Task to complete:
Repeat the listing below in full.

....

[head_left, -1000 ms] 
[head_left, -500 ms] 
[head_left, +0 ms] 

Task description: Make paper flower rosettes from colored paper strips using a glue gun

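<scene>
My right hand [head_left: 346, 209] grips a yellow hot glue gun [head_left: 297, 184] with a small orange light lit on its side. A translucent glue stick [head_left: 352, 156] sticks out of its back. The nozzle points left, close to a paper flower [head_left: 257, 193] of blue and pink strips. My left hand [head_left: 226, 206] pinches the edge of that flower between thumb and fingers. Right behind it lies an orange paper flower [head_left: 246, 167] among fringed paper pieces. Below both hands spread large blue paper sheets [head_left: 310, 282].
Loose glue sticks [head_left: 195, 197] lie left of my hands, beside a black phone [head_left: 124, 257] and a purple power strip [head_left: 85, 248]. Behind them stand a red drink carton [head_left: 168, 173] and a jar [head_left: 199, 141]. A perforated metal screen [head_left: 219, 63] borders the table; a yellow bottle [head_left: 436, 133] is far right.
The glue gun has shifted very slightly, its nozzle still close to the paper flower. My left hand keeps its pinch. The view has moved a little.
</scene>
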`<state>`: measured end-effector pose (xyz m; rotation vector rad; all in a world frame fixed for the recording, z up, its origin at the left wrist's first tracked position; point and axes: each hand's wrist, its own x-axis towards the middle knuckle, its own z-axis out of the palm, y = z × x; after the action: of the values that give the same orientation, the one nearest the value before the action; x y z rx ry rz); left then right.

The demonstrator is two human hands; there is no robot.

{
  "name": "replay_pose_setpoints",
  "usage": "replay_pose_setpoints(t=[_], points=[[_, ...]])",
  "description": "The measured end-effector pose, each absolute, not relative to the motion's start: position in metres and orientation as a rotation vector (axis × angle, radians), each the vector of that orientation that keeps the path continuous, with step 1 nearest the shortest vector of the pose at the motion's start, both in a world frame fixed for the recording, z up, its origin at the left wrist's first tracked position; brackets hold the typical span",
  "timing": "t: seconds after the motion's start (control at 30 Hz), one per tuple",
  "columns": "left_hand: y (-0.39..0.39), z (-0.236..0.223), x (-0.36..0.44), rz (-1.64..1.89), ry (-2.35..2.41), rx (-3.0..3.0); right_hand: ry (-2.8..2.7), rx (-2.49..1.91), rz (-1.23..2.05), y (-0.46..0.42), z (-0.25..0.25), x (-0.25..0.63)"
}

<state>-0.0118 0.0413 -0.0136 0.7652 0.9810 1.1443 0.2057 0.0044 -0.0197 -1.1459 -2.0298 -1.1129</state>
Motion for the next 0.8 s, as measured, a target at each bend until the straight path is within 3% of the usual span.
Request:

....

Written response:
[head_left, -1000 ms] 
[head_left, -500 ms] 
[head_left, +0 ms] 

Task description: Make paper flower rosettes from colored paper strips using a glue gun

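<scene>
My right hand [head_left: 346, 209] grips a yellow hot glue gun [head_left: 297, 184] with a small orange light lit on its side. A translucent glue stick [head_left: 352, 156] sticks out of its back. The nozzle points left, close to a paper flower [head_left: 257, 193] of blue and pink strips. My left hand [head_left: 226, 206] pinches the edge of that flower between thumb and fingers. Right behind it lies an orange paper flower [head_left: 246, 167] among fringed paper pieces. Below both hands spread large blue paper sheets [head_left: 310, 282].
Loose glue sticks [head_left: 195, 197] lie left of my hands, beside a black phone [head_left: 124, 257] and a purple power strip [head_left: 85, 248]. Behind them stand a red drink carton [head_left: 168, 173] and a jar [head_left: 199, 141]. A perforated metal screen [head_left: 219, 63] borders the table; a yellow bottle [head_left: 436, 133] is far right.
The glue gun has shifted very slightly, its nozzle still close to the paper flower. My left hand keeps its pinch. The view has moved a little.
</scene>
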`<state>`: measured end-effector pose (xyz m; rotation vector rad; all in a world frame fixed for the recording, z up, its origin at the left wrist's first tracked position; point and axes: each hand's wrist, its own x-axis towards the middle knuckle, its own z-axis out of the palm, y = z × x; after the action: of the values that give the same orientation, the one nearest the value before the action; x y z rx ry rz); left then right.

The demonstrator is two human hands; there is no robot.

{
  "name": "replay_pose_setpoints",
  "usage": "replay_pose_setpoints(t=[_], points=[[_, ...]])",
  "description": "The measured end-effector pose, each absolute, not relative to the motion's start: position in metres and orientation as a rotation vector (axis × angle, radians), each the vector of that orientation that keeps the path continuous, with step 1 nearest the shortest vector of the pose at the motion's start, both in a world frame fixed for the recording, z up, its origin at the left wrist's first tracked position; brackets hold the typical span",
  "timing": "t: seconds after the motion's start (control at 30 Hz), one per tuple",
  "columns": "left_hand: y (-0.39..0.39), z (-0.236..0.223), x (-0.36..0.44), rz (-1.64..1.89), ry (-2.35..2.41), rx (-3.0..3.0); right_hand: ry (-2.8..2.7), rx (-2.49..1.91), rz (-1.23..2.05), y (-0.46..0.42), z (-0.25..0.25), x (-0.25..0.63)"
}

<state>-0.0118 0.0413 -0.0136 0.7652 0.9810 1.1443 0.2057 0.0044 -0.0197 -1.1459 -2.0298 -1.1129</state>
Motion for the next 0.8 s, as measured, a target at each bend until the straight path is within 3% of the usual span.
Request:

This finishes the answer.